Indeed, Disney’s plans for the metaverse had been unclear. In January last year, Insider reported that Disney was approved for a metaverse technology patent for theme parks. Roughly a year later, all 50 members of the team in charge of developing Disney’s metaverse strategy were off.
Wong said that some companies that invested in a metaverse strategy do so in hopes of connecting with Gen Z shoppers and various online communities, but monetization can be a challenge.
Pacsun, for example released an NFT series called Pac Mall Rats last year, that the company positioned as part of its metaverse strategy. Overall, Pacsun’s goal with the NFT series was tied to expanding its presence in the virtual world.

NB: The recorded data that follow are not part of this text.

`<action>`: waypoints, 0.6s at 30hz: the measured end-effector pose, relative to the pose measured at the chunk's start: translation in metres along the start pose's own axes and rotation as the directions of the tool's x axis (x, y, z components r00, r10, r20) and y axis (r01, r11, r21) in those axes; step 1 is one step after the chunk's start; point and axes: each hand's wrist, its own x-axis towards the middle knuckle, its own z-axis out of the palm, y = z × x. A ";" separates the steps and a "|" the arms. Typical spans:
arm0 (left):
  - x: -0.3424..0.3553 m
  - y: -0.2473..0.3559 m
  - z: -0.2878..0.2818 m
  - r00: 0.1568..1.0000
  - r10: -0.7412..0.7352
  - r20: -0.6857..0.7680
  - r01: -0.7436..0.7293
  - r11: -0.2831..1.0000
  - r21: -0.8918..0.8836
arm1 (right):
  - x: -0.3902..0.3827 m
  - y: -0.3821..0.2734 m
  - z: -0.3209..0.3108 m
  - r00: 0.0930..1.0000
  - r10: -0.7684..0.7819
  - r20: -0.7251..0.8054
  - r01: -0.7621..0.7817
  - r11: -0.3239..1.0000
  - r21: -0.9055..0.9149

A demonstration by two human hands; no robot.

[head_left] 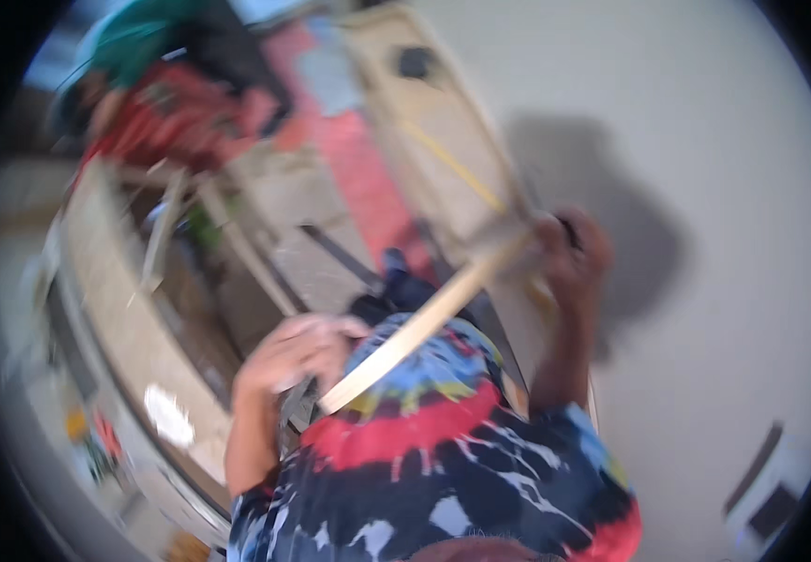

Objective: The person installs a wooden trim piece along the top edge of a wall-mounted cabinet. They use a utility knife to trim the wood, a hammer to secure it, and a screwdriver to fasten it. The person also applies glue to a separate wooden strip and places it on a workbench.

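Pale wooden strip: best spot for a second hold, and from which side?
Probably near the lower end of the pale wooden strip, coming from the left. It is long, narrow and slants from upper right to lower left; the right hand holds its upper end, and the left hand is beside the lower one. Blur hides any contact there.

Over my remote feed, I'd call this a woodworking or building space, blurred as it is, judging by the wood strip [416,334], the timber slats [167,225] and the broad bare panel [119,281].
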 end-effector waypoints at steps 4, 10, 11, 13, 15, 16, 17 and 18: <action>0.015 -0.046 0.062 0.952 -0.257 0.167 0.236 0.962 0.134 | -0.070 0.028 -0.033 0.999 -0.047 -0.011 0.048 0.969 0.242; 0.025 -0.012 0.042 0.841 -0.360 0.405 0.418 0.907 -0.061 | -0.069 0.030 -0.040 0.990 0.121 -0.074 -0.121 0.993 0.003; 0.057 0.030 0.003 0.782 -0.352 0.514 0.410 0.912 0.002 | -0.030 0.021 -0.015 0.988 0.151 -0.021 -0.152 0.964 -0.217; 0.044 0.018 0.007 0.861 -0.445 0.245 0.423 0.895 0.139 | -0.036 0.005 -0.014 0.979 0.106 0.172 -0.003 0.857 -0.515; 0.039 0.007 0.009 0.926 -0.375 0.042 0.340 0.877 0.340 | -0.079 0.033 -0.025 0.915 0.233 0.328 0.100 0.659 -0.746; 0.038 -0.002 0.004 0.961 -0.275 0.001 0.242 0.848 0.471 | -0.085 0.033 -0.034 0.864 0.274 0.424 0.113 0.713 -0.692; 0.038 0.003 0.008 0.987 -0.156 -0.040 0.157 0.874 0.460 | -0.111 0.072 -0.041 0.715 0.523 0.464 0.067 0.609 -0.790; 0.041 0.010 0.012 0.996 -0.036 -0.079 0.068 0.890 0.451 | -0.110 0.066 -0.046 0.637 0.651 0.412 0.085 0.472 -0.878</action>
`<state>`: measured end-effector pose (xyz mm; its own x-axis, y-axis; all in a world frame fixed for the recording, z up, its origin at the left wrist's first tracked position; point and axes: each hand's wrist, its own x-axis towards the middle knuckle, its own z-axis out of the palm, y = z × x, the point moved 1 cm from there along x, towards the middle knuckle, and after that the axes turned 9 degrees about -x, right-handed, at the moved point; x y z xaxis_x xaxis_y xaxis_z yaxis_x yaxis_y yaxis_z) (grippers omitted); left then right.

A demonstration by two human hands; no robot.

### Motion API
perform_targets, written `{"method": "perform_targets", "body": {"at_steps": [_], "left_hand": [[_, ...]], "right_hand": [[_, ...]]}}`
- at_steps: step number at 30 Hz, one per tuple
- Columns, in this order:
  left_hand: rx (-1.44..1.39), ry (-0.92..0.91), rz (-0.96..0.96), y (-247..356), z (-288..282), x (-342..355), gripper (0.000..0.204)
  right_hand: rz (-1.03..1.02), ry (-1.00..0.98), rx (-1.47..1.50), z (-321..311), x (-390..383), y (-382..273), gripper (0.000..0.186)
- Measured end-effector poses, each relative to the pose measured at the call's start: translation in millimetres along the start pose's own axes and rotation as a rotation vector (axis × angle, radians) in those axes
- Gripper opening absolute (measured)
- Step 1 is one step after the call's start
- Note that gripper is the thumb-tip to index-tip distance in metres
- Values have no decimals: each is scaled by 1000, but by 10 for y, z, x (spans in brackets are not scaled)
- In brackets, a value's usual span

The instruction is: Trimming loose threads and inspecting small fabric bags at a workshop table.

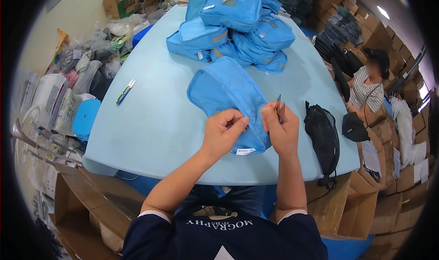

However, reporting from Sourcing Journal last year indicated that after Pacsun sold its first NFT, every token was sold for less than the ones before it. The report states that the retailer attempted to auction off an NFT artwork by artist Sara Shakeel last year with an opening bid of 0.327 ETH or $1,000 at that time and received no bids by the time the auction closed.
But with the launch of a new metaverse experience on Roblox in February, Pacsun doesn’t appear to be backing down on its bet — just testing out new concepts in the metaverse.
Walmart also aimed to reach Gen Z consumers in the metaverse through Universe of Play. In doing so, it garnered scrutiny from industry watchdogs for potential ‘stealth marketing’ to kids.
Although some companies may be hitting the breaks on their metaverse plans, that doesn’t mean they won’t resuscitate their strategies in the future, said Yoram Wurmser, principal analyst for technology at Insider Intelligence. At the moment, he said people aren’t ready for brands’ vision in the metaverse. With companies backing out now, this could give more room for the metaverse to grow organically with consumers.
“I think the brands are going to follow the consumers rather than trying to create an audience that doesn’t really have a lot of interest in what they were selling,” he said. “The consumers are going to go in areas that interest them.”